Success of decentralized healthcare networks
In 1994, when the World Wide Web was only two years old, a Boston collaborative was the first to use web protocols9 to federate EHR data from disparate systems; patient medication and problem lists from five hospitals were assembled on the fly. In the next decade, we introduced a public health outbreak detection system using a distributed architecture with robust institutional controls.10 More recently CARRANet, a thriving 60-children’s hospital federated, distributed rheumatology network has begun to blend data for discovery and care improvement, offering full institutional control over participation and data contribution on a project-by-project basis.7
Early successes in distributed data networks have encouraged major federal programs, including the Food and Drug Administration’s Mini-Sentinel Network and the National Institutes of Health-funded Shared Health Information Research Network (SHRINE).

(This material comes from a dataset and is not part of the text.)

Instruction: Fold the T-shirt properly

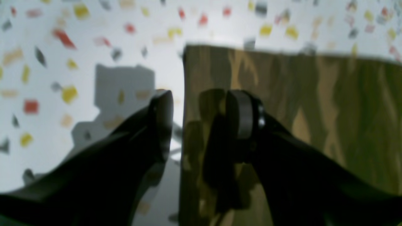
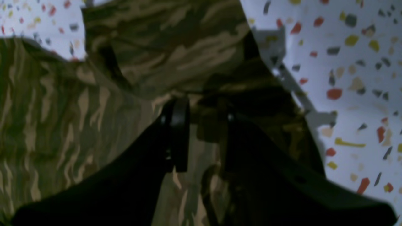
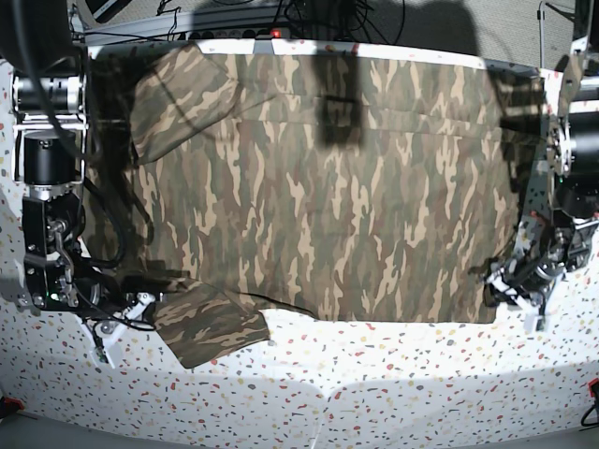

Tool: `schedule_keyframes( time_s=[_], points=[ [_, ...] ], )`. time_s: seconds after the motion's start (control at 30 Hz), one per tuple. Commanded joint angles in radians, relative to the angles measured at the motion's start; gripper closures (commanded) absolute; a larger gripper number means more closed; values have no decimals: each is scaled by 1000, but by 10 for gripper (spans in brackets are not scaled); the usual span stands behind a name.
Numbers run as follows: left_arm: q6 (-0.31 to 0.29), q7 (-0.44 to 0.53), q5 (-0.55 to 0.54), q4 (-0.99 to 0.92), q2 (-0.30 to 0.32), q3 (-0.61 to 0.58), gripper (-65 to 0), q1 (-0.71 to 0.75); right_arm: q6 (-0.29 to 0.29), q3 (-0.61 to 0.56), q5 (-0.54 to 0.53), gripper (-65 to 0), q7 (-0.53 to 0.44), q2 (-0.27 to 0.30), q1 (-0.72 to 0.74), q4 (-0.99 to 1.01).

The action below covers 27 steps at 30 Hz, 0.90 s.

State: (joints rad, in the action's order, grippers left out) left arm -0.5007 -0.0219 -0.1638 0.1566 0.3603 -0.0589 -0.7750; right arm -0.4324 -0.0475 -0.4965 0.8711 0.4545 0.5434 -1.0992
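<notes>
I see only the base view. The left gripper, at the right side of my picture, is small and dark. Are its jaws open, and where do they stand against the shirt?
Observer: In the left wrist view the left gripper is open. It straddles the side edge of the T-shirt: one finger is over the cloth, the other over the speckled table.
Operator: And the right gripper, near the sleeve?
Observer: In the right wrist view a fold of the T-shirt sits between the jaws of the right gripper. I cannot tell whether they pinch it.
</notes>
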Motion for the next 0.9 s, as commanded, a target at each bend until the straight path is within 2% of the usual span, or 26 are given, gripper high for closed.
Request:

These efforts and others involving payors, pharma, the Patient Centered Outcomes Research Institute, foundations, and public health agencies, now vie for clinical data from the clinical care sites.
Success and failures in the distributed model
The Internet itself should serve as the model of a distributed system—every webserver can be a peer and can pull data from other servers. And in the health system, every participating hospital or practice should be able to use the network as a peer. Our proposed model maximizes benefit while minimizing costs through “on-the-fly” translation of EHR data into established data standards. The data are then securely conveyed across the web to authorized users. This approaches mirrors the successful and incremental evolution of the web standards themselves (e.g. HTML and HTTP) to create an international system of data sharing transcending any single use case.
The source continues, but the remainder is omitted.